Hi,
I'm cross compiling for 32 bit bare metal ARMs (modern ones: Cortex-M4 and
Cortex M-33) w/ gcc 12.3.0, which is the latest available from ARM, (see
gcc -v output below) and have found that va_arg(..., double) (i.e.
__builtin_va_arg()) assumes that doubles are 64-bit aligned, but the stack
is not always so.
I searched the bug database but didn't see this, so I'm guessing this isn't
a GCC bug--the ARM world would be on fire if it were. And I've searched the
gcc command line options docs, and the ARM architecture docs to no avail.
I'm hoping I didn't miss something obvious...

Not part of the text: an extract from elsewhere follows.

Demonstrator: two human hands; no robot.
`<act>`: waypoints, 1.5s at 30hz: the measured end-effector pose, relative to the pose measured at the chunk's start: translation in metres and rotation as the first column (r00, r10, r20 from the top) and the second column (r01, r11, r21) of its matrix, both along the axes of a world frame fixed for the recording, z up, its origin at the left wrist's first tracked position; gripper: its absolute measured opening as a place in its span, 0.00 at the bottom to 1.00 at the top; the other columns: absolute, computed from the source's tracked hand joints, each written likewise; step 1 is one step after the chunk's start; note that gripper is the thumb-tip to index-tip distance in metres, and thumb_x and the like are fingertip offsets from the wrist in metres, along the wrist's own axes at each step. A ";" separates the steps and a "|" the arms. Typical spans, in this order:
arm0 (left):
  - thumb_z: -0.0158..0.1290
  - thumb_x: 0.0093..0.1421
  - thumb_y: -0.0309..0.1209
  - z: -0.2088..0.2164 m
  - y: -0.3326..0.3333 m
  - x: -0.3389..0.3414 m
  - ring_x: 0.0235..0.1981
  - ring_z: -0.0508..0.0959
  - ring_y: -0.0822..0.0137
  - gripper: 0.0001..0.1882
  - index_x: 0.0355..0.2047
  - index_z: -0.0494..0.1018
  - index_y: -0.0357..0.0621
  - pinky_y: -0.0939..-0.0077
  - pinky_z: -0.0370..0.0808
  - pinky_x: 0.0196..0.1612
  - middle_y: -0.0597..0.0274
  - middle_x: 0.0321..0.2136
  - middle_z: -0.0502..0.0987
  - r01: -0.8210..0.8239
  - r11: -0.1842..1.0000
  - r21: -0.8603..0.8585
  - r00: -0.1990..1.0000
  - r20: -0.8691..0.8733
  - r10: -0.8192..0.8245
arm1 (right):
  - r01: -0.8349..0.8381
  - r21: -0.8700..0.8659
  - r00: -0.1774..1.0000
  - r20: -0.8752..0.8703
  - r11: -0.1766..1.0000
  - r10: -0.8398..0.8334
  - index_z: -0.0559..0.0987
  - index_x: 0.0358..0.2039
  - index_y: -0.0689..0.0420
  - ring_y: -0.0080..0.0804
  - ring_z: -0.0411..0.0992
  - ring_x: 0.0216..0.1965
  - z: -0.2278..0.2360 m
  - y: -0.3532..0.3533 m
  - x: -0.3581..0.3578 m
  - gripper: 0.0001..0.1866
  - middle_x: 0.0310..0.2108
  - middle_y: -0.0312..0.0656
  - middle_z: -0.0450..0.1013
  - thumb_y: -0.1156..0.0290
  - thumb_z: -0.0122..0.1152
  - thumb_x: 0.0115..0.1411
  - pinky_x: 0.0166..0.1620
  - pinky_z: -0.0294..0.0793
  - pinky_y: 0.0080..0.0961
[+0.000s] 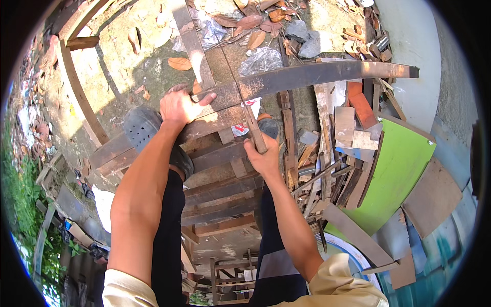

So, does gcc assume or require that doubles on the stack be 64-bit aligned,
or is there an option we should be passing to either allow 32-bit alignment
or force 64-bit alignment, or is the MCU vendor's startup code a wee buggy
(this is what I suspect, but wanted to be damn sure before continuing)?
Here's the test code:
void va_args_test(int i, ...) {
va_list args;
va_start(args, i);
double d = (int)va_arg(args, double);
va_end(args);
// display code elided
}
Here's the generated assembly, with commentary mine:
void va_args_test(int i, ...) {
3f60:→ b40f → push→ {r0, r1, r2, r3}
3f62:→ b580 → push→ {r7, lr}
3f64:→ b082 → sub→sp, #8
3f66:→ af00 → add→r7, sp, #0
va_list args;
3f68:→ 2300 → movs→ r3, #0
3f6a:→ 607b → str→r3, [r7, #4]
va_start(args, i);
3f6c:→ f107 0314 → add.w→ r3, r7, #20
3f70:→ 607b → str→r3, [r7, #4]
double d = (int)va_arg(args, double);
3f72:→ f107 031b → add.w→ r3, r7, #27 ; Loads the address of the
last byte of the low order word into r3.
3f76:→ f023 0307 → bic.w→ r3, r3, #7; Clears the low 3 bits,
which works when the double is 64-bit aligned. Not so much otherwise.
3f7a:→ f103 0208 → add.w→ r2, r3, #8; Increments args' internal
pointer
3f7e:→ 607a → str→r2, [r7, #4] ; Saves that pointer
3f80:→ e9d3 0100 → ldrd→ r0, r1, [r3] ; Reads the double, right or
wrong...
Here's the call site assembly:
va_args_test(0, (double)1.0);
3fc2:→ 2200 → movs→ r2, #0
3fc4:→ 4b09 → ldr→r3, [pc, #36]→ ; (3fec )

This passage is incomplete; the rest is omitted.